● **EXERCISE REQUIREMENTS**
When the line containing "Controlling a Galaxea" appears in the entries below, begin printing there and stop after the line containing "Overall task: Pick"; print each of those lines exactly and no other line.

● **MATERIAL PROVIDED**
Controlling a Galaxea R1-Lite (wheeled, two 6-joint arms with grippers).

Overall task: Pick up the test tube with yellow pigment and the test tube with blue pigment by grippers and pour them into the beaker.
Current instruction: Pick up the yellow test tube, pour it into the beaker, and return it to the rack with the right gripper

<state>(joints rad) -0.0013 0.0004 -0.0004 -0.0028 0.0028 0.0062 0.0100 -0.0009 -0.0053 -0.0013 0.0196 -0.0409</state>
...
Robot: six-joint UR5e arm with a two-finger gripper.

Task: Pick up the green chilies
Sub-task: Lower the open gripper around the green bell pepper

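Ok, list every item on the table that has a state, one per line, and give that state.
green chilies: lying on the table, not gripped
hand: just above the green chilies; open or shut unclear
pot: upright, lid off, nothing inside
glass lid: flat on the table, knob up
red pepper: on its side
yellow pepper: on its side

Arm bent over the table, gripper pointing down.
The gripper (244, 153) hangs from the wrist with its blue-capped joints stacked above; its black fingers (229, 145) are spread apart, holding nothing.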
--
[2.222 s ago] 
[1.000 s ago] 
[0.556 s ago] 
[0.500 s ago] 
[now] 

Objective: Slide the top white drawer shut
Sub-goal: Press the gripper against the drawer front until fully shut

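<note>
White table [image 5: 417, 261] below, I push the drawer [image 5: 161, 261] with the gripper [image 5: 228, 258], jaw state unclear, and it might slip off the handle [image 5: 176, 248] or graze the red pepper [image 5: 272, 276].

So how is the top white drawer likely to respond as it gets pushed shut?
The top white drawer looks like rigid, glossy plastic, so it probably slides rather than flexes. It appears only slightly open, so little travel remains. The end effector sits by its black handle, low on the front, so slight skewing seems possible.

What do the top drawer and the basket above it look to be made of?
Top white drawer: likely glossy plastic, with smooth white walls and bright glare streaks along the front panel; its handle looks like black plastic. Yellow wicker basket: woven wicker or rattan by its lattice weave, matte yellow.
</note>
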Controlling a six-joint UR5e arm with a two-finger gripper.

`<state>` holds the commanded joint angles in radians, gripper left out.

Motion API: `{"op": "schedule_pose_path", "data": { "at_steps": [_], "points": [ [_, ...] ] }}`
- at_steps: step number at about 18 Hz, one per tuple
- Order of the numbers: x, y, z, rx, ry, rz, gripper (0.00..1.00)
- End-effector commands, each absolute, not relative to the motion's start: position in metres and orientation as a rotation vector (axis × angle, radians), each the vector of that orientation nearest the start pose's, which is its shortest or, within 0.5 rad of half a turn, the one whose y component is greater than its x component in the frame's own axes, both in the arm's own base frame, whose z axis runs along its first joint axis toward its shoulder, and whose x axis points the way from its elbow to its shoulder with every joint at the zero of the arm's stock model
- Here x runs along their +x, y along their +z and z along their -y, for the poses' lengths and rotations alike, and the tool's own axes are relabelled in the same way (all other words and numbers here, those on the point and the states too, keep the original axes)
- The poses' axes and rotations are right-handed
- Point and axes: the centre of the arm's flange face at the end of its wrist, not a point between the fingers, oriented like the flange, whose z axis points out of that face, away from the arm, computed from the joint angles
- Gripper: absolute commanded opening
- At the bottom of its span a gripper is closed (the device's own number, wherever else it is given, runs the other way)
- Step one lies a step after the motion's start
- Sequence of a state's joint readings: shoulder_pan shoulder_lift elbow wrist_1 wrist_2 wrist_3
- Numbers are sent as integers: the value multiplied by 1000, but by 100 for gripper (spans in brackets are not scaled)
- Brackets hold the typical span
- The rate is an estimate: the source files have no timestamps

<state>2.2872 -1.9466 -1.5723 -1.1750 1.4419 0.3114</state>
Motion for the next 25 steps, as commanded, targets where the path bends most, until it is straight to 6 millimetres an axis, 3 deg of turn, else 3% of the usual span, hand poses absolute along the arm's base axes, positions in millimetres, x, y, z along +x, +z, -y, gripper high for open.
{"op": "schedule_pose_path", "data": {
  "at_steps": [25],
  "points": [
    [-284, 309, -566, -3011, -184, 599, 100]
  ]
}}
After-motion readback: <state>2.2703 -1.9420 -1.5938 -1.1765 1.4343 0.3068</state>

● **COMPLETED EXERCISE**
Controlling a Galaxea R1-Lite (wheeled, two 6-joint arms with grippers).

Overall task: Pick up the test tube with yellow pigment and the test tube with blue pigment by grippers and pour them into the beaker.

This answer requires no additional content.